ACTIVITY
Retype verbatim the lines of the listing, from the very first through the line with "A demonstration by".

DATA SHOWN
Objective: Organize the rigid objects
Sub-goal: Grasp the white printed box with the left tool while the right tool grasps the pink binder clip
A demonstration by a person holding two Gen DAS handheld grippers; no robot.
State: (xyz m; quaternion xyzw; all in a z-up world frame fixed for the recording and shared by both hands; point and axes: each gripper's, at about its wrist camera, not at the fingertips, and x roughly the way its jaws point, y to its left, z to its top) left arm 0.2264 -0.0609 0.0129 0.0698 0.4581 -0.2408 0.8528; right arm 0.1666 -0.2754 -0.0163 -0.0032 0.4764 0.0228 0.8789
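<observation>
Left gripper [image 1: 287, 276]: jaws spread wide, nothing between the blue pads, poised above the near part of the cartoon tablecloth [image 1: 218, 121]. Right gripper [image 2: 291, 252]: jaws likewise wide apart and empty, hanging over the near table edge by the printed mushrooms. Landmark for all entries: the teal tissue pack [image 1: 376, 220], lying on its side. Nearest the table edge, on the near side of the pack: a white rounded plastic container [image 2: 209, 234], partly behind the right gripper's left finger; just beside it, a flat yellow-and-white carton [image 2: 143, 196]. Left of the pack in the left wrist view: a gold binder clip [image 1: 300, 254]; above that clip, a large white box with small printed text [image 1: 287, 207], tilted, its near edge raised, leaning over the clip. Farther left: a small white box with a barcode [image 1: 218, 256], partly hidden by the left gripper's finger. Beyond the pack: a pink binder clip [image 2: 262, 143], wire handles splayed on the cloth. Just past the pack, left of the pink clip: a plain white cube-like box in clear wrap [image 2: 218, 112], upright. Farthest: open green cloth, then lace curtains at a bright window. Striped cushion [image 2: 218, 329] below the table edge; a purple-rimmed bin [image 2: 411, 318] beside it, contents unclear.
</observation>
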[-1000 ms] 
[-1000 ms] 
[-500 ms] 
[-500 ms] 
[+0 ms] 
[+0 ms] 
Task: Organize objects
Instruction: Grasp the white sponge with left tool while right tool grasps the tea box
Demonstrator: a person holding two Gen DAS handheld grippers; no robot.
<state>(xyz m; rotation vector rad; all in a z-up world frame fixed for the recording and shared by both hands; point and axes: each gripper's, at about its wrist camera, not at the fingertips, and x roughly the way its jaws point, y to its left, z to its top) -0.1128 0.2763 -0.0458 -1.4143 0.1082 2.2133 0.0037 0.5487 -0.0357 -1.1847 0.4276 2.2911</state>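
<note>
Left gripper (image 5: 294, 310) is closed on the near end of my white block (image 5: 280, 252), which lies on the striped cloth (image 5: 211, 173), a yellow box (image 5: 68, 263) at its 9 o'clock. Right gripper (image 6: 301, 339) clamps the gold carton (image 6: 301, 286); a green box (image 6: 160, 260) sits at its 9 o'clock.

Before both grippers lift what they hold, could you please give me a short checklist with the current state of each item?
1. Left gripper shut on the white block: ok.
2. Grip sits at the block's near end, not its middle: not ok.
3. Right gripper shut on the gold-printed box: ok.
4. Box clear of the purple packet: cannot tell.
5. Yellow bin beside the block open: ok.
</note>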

RESPONSE
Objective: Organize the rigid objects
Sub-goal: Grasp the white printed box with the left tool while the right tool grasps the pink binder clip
A demonstration by a person holding two Gen DAS handheld grippers; no robot.

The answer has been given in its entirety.